What I am puzzled about with your critique of the Bible here is whether you find the Bible of any great use in developing your theology of sexual ethics. It seems in your reading of it to be full of contradictions to an extent that it is (effectively) useless in informing your theology of sexuality. Or, is there a way of reading the Bible on sexual ethics which offers a consistent underpinning to a theology of sexuality?

Fr. Bryan Owen said...

Bosco wrote: "Bryan, you also are sidestepping my points. If the teaching of scripture on marriage cannot be understood and communicated by you, but only by those who have a doctorate in New Testament studies, we are in more serious trouble in the use of the scriptures than I suggested."

Interesting response, Bosco, because sidestepping is precisely what I thought you were doing to what I shared from Richard B. Hays. It simply won't do to turn around and gainsay that summary as though that somehow proves that Hays and I are wrong. Nor is it sufficient to suggest that my citation of a reputable NT scholar as a warrant for my position somehow demonstrates how seriously in trouble I am with the use of the scriptures. I'm sorry, but that suggestion is just silly.

But since we're on the topic of sidestepping, my question still hasn't been answered, so I'll rephrase it: where in Scripture is there a diversity of views expressed on the topic of homosexual practice such that pastoral latitude on matters such as same-sex blessings is warranted rather than morally out of bounds?

Father Ron Smith said...

Peter, you challenge my consistency as an Anglo-catholic, while at the same time espousing the views I have, and which I express, on my own blog and on this and other sites, about gender and sexuality.

All I can offer in explanation is the witness of 82 years as a Baptized and Confirmed Anglican, 3 years as a Franciscan Brother, 31 years as an Anglican priest, and 29 years of heterosexual marriage; each of which experience - in their own particular context, have enlightened, informed, and guided me along the path of Christian enlightenment - as promised to all who believe in the Christ of the Gospels.

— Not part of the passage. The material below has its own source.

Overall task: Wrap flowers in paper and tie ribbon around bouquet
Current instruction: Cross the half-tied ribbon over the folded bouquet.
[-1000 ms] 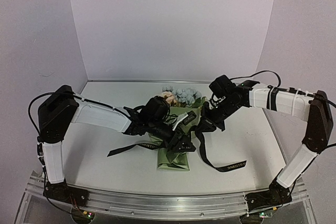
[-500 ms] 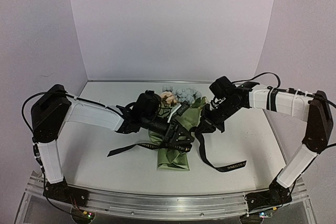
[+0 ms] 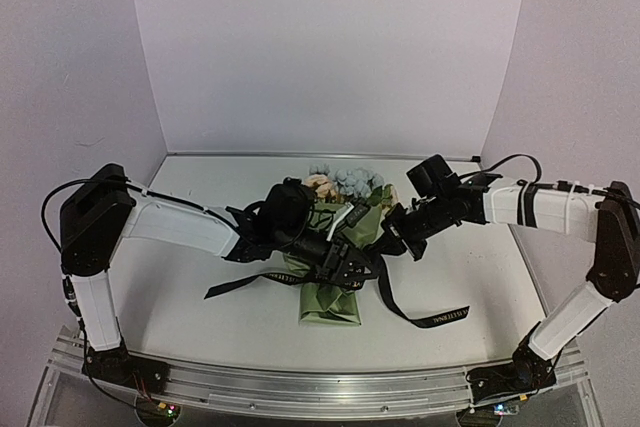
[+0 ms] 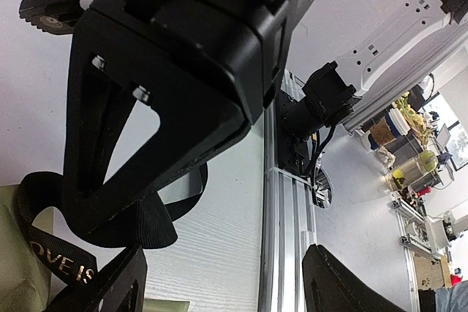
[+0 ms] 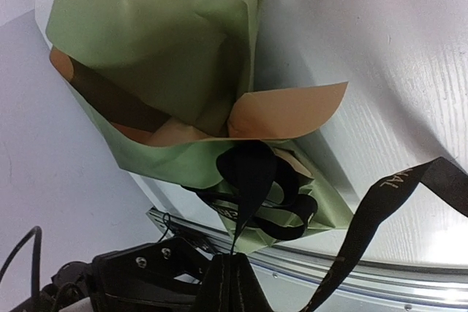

I didn't attend the Nelson Diocesan Theological Institute, but I did have 3 years at St. John's College in Auckland, during which time I served as Anglican Chaplain at 2 prison establishments in the North Island and attained the lowly heights of a Licenciate in Theology

During most of my life, I have been a beneficiary of the theology of classic Catholicsm (in the reformed and renewed Anglican tradition), with a profound belief in Jesus as the Incarnate Son of God, Saviour and Redeemer of ALL humanity.

I believe in God The Father, Creator and Lover of ALL creation.
I believe in the life-giving Holy Spirit of God, through whom the Creation came into being, through whom Christ became incarnate in the flesh of the Blessed Virgin Mary, through whom the Church came into being, and through whom the Church, when it is open to listen, receives ongoing wisdom to bring about the reconciliation of ALL creation to God.

Like Good Pope John XXIII, my maxim is 'Semper Reformanda' Sadly, his R.C. successors on the throne of Peter have reneged on the promise of Vatican II, in their refusal to be open to the emancipation of women and the LGBT community who are part of the People of God.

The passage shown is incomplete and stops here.